This is a nice, succinct condemnation of the same idiocy that motivates people to pick up a book on "agent-driven swarm learning systems" instead of understanding how to maximize a posteriori the probability of an observed data set and apply the results to an incoming stream like it.
Wired (Conde Nast) is in the eyeball business: they sell eyeballs to advertisers. The real surprise is why anyone expects them to publish something other than SciFi hand waving which appeals to the "arithmetic mode" of consumers.
This may not be the proper place to express this, but does anyone else find excessive linking in an article obnoxious? Can't they just quote and then cite at the end? Why do I need 9 tabs open to fully enjoy a short article?

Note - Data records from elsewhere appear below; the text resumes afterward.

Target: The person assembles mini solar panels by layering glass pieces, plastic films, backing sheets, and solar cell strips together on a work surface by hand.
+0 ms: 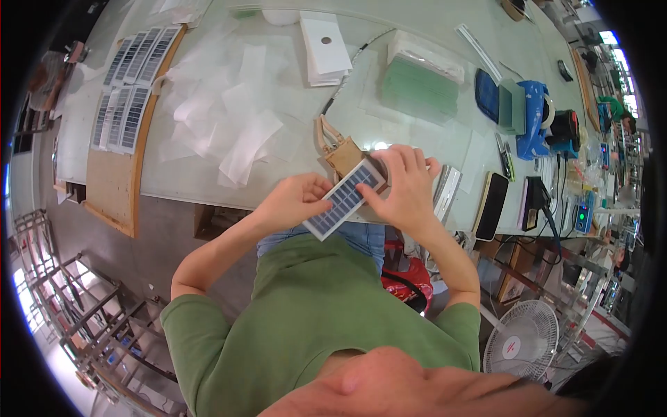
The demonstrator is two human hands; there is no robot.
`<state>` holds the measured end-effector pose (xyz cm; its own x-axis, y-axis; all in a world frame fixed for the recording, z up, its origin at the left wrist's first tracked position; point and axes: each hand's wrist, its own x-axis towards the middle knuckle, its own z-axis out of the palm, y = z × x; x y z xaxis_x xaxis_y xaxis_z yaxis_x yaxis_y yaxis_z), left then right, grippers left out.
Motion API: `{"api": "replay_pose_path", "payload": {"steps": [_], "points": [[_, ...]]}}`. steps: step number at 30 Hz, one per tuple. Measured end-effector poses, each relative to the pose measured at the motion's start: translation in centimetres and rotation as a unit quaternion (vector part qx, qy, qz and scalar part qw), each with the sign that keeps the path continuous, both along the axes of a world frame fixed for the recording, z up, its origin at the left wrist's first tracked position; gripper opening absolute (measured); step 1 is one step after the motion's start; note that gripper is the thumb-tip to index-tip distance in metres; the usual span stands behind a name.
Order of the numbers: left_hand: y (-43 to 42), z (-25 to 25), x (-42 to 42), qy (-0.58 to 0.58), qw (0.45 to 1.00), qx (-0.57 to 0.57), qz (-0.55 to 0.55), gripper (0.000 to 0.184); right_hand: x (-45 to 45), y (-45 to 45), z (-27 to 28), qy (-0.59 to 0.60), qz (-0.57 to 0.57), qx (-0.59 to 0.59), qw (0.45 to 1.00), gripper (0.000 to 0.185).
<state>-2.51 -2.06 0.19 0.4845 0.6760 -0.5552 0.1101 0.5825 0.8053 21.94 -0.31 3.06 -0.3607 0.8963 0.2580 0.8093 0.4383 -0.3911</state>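
A small solar panel with a white border and dark blue cells is held tilted at the table's front edge. My left hand pinches its lower left side, thumb on the face. My right hand grips the upper right end, its thumb also on the face and the other fingers raised beyond the edge. Just behind the panel is a brown block-like fixture with a cable running from it; the panel hides part of it. What lies under the panel is hidden.
Thin translucent sheets spread left of centre. Several finished-looking panels lie on a wooden board at far left. White cards, green sheets, a tape dispenser and a phone are on the table. A fan stands below right.
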Motion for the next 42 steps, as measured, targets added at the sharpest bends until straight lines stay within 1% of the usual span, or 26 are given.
{"api": "replay_pose_path", "payload": {"steps": [4,6,7,9,10,11,12,13,14,15,18,19,21,22,23,25,27,29,30,32,33,34,37,39,40,42], "points": [[-1.6,0.9,-3.4,-0.073,0.994,-0.071,0.025,0.031,-0.7,1.2,0.8,0.052,0.034,-0.015,0.998,0.053],[-2.2,1.8,-7.8,-0.108,0.988,-0.040,0.106,0.030,0.3,3.0,0.7,0.050,0.005,0.034,0.998,0.045],[-2.1,2.0,-11.2,-0.037,0.986,0.003,0.163,0.032,1.2,4.1,0.1,0.002,-0.024,0.068,0.997,0.042],[-0.9,2.7,-19.7,0.018,0.948,0.134,0.288,0.033,3.7,6.6,-1.3,-0.076,-0.060,0.118,0.988,0.039],[0.4,3.9,-24.1,0.160,0.912,0.186,0.328,0.031,4.6,7.6,-1.8,-0.094,-0.069,0.129,0.985,0.040],[1.9,5.3,-27.1,0.244,0.840,0.229,0.427,0.030,5.3,8.5,-2.1,-0.117,-0.085,0.140,0.980,0.041],[3.0,5.3,-33.0,0.375,0.797,0.268,0.390,0.030,5.7,9.3,-2.3,-0.111,-0.079,0.146,0.980,0.041],[4.0,4.6,-38.6,0.446,0.738,0.348,0.368,0.032,6.1,9.7,-2.3,-0.114,-0.072,0.139,0.981,0.042],[5.3,1.6,-47.4,0.500,0.712,0.350,0.346,0.034,6.3,10.1,-2.3,-0.118,-0.068,0.132,0.982,0.042],[5.5,3.2,-48.4,0.507,0.720,0.276,0.386,0.037,6.6,10.4,-2.2,-0.117,-0.073,0.136,0.981,0.042],[7.8,2.3,-52.8,0.558,0.692,0.261,0.376,0.037,6.9,11.4,-1.8,-0.106,-0.027,0.105,0.988,0.035],[8.8,1.2,-54.3,0.546,0.708,0.240,0.380,0.042,7.1,11.8,-1.6,-0.107,-0.032,0.108,0.988,0.035],[10.2,-0.1,-55.4,0.575,0.692,0.263,0.349,0.045,7.9,12.1,-1.0,-0.079,-0.011,0.038,0.996,0.025],[11.2,-1.4,-55.4,0.602,0.675,0.285,0.317,0.047,8.3,12.3,-0.9,-0.027,-0.008,0.010,1.000,0.019],[12.4,-5.3,-60.1,0.631,0.649,0.306,0.294,0.050,9.1,12.6,-0.9,0.022,-0.014,-0.017,1.000,0.014],[12.9,-4.3,-57.7,0.796,0.550,0.216,0.129,0.046,10.6,13.1,-0.2,0.148,-0.080,-0.088,0.982,0.010],[12.4,-1.2,-46.7,0.851,0.386,0.213,0.285,0.045,13.1,13.9,-1.0,0.389,-0.104,-0.075,0.912,0.016],[12.2,-0.5,-42.3,0.824,0.376,0.363,0.220,0.042,14.0,13.7,-0.6,0.530,-0.084,-0.053,0.842,0.032],[12.5,-1.5,-40.1,0.748,0.389,0.483,0.237,0.036,13.5,13.2,-0.2,0.526,-0.117,-0.059,0.840,0.042],[10.5,1.6,-27.7,0.588,0.538,0.574,0.188,0.027,9.8,11.0,0.7,0.499,-0.104,-0.101,0.854,0.050],[9.3,2.4,-21.9,0.513,0.588,0.592,0.201,0.019,7.1,9.2,1.3,0.475,-0.093,-0.166,0.859,0.054],[7.8,3.3,-17.1,0.470,0.651,0.568,0.181,0.017,4.8,7.4,1.8,0.449,-0.080,-0.231,0.859,0.058],[6.3,2.0,-9.3,0.419,0.722,0.531,0.147,0.018,1.9,3.8,-0.2,0.354,-0.027,-0.290,0.889,0.060],[6.3,1.8,-6.4,0.446,0.749,0.472,0.129,0.023,0.8,2.4,0.1,0.348,-0.035,-0.309,0.885,0.055],[6.2,1.8,-5.9,0.488,0.724,0.476,0.104,0.027,0.8,2.2,0.0,0.351,-0.038,-0.307,0.884,0.055],[6.0,1.1,-5.3,0.502,0.716,0.474,0.100,0.027,1.1,2.1,-0.6,0.324,-0.032,-0.294,0.899,0.054]]}}
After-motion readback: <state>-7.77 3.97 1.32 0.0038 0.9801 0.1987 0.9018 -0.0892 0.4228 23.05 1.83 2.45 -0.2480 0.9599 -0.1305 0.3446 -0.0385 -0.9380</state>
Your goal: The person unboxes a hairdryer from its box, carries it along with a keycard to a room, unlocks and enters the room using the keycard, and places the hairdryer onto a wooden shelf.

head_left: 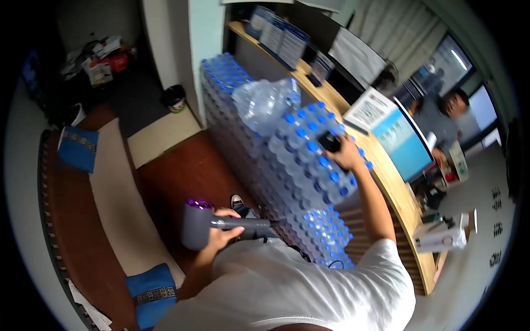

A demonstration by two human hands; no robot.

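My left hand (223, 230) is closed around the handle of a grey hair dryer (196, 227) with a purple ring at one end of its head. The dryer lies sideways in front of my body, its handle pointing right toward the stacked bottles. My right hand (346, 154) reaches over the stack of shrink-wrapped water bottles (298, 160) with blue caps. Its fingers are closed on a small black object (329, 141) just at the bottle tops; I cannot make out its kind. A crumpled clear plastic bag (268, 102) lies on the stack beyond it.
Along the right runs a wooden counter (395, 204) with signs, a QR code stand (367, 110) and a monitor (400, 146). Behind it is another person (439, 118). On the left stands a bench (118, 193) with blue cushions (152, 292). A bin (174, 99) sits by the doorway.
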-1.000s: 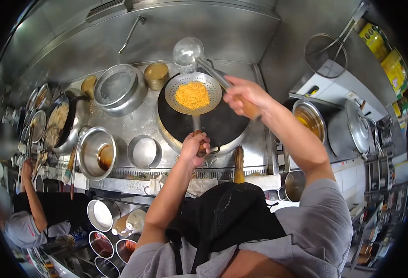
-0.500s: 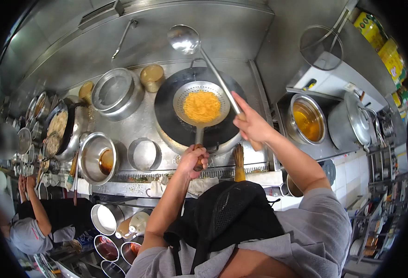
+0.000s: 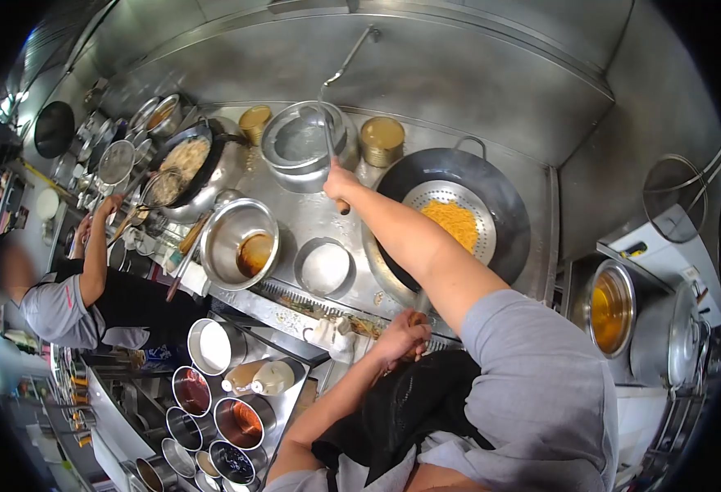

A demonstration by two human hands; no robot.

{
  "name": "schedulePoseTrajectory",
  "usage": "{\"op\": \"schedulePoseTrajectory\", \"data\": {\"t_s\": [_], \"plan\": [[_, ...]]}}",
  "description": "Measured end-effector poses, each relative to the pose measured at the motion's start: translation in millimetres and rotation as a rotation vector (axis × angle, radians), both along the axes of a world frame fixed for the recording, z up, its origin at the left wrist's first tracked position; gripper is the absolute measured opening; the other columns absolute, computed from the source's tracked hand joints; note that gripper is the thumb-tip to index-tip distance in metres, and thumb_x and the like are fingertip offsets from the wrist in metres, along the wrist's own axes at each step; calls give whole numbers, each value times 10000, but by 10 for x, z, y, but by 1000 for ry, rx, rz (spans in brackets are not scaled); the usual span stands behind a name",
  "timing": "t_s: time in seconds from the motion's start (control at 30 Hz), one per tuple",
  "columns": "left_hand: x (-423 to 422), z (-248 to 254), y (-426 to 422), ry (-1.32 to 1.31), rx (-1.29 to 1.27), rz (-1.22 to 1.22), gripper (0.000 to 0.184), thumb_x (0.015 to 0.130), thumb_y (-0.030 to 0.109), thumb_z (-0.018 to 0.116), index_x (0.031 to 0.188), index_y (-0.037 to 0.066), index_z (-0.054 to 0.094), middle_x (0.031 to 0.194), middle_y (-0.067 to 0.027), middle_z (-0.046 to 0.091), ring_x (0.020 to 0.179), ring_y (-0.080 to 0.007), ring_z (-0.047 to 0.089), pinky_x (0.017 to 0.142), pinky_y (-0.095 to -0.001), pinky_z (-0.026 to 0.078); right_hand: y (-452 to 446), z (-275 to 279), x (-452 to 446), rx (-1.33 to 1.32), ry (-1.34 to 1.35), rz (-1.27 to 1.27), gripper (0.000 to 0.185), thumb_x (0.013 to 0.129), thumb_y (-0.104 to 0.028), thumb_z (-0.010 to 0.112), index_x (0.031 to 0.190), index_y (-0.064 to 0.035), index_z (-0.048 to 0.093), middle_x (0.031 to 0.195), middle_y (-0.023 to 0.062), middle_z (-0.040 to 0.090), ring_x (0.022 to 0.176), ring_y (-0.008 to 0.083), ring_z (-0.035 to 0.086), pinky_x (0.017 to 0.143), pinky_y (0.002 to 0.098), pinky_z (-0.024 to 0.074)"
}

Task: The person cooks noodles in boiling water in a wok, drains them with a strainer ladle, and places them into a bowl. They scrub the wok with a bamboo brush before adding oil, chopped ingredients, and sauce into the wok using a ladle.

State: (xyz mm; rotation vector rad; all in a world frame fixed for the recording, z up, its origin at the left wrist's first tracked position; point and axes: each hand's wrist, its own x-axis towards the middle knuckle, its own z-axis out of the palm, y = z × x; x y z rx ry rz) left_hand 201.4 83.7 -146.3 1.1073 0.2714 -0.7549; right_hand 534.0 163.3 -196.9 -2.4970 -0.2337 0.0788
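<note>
My right hand (image 3: 341, 182) grips the wooden handle of a ladle (image 3: 329, 139), whose bowl is over the water in a metal pot (image 3: 299, 148) at the upper middle. Near my apron, my left hand (image 3: 405, 334) is wrapped round the handle of a perforated skimmer (image 3: 486, 220). Yellow shredded food (image 3: 450, 221) lies in the skimmer, over the black wok (image 3: 508, 197). My right forearm crosses above the wok's left part and hides some of it.
A steel bowl with brown liquid (image 3: 254, 254) and a white-bottomed round dish (image 3: 325, 266) stand left of the wok. Sauce containers (image 3: 240, 422) are at lower left. A co-worker (image 3: 73, 303) stands at far left. A pot of yellow oil (image 3: 612, 312) is at right.
The view has turned left. My right hand has carried the ladle from above the wok leftward to the water pot. My left hand still holds the skimmer, now closer to my body.
</note>
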Motion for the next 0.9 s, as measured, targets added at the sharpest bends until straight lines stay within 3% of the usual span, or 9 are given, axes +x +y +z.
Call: {"op": "schedulePoseTrajectory", "data": {"t_s": [0.07,0.1,0.13,0.2,0.4,0.67,0.73,0.83,0.9], "plan": [[10,12,35,-43,23,-40,317,825,111,626,1079,15,463,790,-49,548,538,-108,521,427,-233,410,187,202,189,672,610,67,325,822,-99,505,1112,22,590,768,193,641,558,284,605,510,441,501],[18,-45,44,-58,3,-29,331,833,112,621,1103,4,464,798,-52,555,538,-104,517,427,-235,411,226,240,311,1180,859,44,89,805,-66,518,736,-22,551,646,152,564,501,250,538,455,380,472],[18,-95,54,-64,1,-15,331,833,112,621,1103,4,464,798,-52,555,538,-104,517,427,-235,411,167,258,442,1634,1186,-23,104,783,-40,533,683,-31,506,610,113,497,480,225,494,446,326,462],[31,-45,70,-21,-39,3,314,843,115,623,1088,7,459,806,-60,557,525,-113,524,429,-239,422,33,597,136,1956,1151,-104,109,774,-27,538,689,-22,471,613,75,467,485,198,478,464,291,465],[113,-19,71,-25,-50,0,268,844,89,610,1033,15,435,732,-96,553,514,-171,557,438,-271,459,-797,959,-228,2082,1401,152,106,838,-73,541,856,-7,460,655,33,496,551,118,537,514,248,471],[360,-73,-145,-10,-359,111,122,825,-25,571,880,38,483,726,-68,523,571,-135,532,472,-278,471,-2129,2137,-1749,1664,851,-26,280,882,-33,557,1040,-118,342,780,43,506,567,64,505,459,225,377],[450,7,-173,74,-422,94,127,827,-32,565,872,44,475,731,-63,516,575,-127,523,474,-270,468,-2397,2246,-2037,1550,779,-111,103,867,-71,554,849,-43,456,697,51,507,533,98,496,473,233,403],[543,73,-187,128,-469,86,130,834,-36,555,861,51,462,728,-51,501,577,-117,509,479,-254,461,-2646,2319,-2578,1532,703,-220,132,858,-53,566,948,-47,470,710,63,518,523,108,499,454,233,405],[541,140,-202,154,-414,80,135,839,-36,551,837,59,455,722,-46,490,574,-117,500,480,-238,446,-2775,2266,-2915,1301,656,-390,387,871,-59,558,1236,-19,435,724,68,535,507,125,500,446,263,424]]}}
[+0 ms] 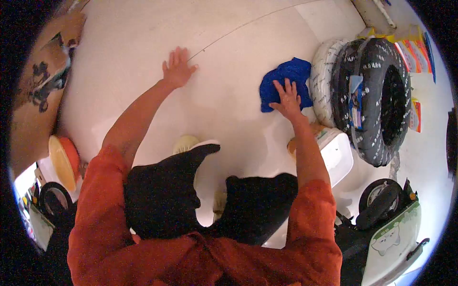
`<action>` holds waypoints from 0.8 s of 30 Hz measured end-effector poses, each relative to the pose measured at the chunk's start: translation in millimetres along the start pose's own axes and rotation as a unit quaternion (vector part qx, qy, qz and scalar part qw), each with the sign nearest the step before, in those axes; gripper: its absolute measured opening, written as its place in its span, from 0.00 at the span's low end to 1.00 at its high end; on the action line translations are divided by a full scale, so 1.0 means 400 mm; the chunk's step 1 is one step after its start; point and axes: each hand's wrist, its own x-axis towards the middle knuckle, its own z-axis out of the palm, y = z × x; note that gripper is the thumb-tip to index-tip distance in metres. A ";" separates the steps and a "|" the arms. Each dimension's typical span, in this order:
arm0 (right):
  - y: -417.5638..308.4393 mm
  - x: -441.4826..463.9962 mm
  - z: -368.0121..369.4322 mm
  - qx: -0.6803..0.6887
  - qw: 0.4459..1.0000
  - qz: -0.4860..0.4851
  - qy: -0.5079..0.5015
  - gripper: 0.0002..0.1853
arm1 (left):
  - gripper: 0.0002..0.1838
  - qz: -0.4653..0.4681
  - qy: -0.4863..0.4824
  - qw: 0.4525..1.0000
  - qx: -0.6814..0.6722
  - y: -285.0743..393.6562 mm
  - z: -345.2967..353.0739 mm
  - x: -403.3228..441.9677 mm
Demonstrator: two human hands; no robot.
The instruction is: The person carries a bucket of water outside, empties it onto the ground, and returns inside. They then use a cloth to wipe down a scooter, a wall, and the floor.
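My right hand (287, 100) lies spread on a crumpled dark blue cloth (298, 71) on the pale floor. The cloth's right side reaches the stacked tires. Well to the left, my left hand (177, 70) is stretched out with its fingers apart over the bare floor, holding nothing; whether it touches the floor I cannot tell. A thin dark line on the floor runs from near its thumb toward the upper right. Below my right forearm stands a white plastic tub (338, 155), partly hidden by the arm.
Several tires (372, 95) stand side by side at the right, some with printed wrapping. A cardboard box (40, 90) is at the left, with an orange and yellow round object (63, 162) below it. Wheeled items with a pale green panel (393, 238) are at the lower right.
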 end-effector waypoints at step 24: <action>-0.371 0.435 -0.193 -0.075 0.984 -0.159 -0.004 0.54 | 0.49 -0.013 -0.013 0.997 -0.078 -0.047 -0.047 0.147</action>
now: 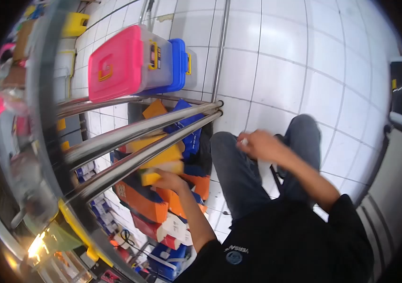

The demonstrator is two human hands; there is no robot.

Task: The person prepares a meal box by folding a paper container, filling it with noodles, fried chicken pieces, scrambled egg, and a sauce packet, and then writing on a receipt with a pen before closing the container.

Remember though that the human brain came to exist through the processes of random mutation and natural selection.
You _could_ make an airplane by taking a car, making random changes and selecting those that fly the best, but I doubt anyone would have the patience to be successful at this method. You'd probably be better off hiring some engineers.
I think at least optimization of airplane parts by evolutionary algorithms has been done. Also, why start with a car?
Anyway, the point was that there seems to be a "data mining" algorithm that is very successful without forming scientific theories, namely the algorithm the brain is running. So I think the guy proclaiming science to be unnecessary might have a point. The article of this topic reminded me a bit of the ramblings of somebody defending his job that has become superfluous.
The art in using Bayesian statistics is properly choosing and weighting priors, which might explain (assuming your theory is correct) why some people consistently make better decisions than others.
Note also that computers are good at doing stupid things fast, while people are better at doing complex things slowly. Use the right tool for the job.
computers are good at doing stupid things fast, while people are better at doing complex things slowly
It's a good rule of thumb, reflecting our current ability to use computers. I'm looking at the problem from scientific perspective, not trying to get things done.
why some people consistently make better decisions than others
You don't have to look that deep to explain this. These people should just have better understanding of the domain. I don't think there are data saying some people are consistently better than others across domains. If such data exist (wink), you could say they have better modeling of the world in general.